*BRIEF:* Pick out the lines below that contain the string "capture" and copy them all.

*PROVIDED DATA:*
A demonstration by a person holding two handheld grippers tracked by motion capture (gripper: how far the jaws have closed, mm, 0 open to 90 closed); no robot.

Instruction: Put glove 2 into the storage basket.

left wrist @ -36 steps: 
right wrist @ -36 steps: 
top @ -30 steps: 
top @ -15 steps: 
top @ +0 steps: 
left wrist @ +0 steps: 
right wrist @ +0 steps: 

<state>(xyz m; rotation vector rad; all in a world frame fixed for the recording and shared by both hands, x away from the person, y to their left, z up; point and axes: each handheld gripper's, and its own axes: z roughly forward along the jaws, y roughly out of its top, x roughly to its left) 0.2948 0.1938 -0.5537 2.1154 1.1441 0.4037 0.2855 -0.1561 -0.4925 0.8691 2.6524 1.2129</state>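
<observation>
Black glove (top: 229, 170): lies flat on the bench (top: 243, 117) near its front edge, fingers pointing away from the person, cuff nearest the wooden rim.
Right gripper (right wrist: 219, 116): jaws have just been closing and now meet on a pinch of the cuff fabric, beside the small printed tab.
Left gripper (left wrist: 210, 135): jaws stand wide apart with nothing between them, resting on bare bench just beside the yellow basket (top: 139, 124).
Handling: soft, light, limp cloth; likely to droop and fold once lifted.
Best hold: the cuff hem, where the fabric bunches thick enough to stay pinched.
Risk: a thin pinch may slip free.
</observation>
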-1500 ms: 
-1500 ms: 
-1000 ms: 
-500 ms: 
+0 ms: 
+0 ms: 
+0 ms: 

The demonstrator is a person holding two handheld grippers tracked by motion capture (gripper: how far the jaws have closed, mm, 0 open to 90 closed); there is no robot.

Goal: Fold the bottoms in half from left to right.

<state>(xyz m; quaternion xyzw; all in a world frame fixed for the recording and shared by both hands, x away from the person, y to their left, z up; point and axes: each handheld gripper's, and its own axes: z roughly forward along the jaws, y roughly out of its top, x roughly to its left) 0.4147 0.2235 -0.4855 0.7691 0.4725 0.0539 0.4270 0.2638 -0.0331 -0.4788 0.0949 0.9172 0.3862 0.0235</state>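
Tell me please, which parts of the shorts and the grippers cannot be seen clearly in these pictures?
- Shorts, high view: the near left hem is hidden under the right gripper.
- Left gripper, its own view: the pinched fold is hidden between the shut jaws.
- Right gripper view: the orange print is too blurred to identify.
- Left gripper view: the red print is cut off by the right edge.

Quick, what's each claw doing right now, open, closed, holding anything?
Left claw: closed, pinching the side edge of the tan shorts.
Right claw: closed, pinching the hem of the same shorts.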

*RESPONSE FOR THIS EXERCISE:*
A demonstration by a person holding two handheld grippers tracked by motion capture (gripper: how far the jaws have closed, mm, 0 open to 90 closed); no robot.
The demonstrator is a person holding two handheld grippers tracked by motion capture (gripper: how far the jaws have closed, mm, 0 open to 90 closed); there is no robot.

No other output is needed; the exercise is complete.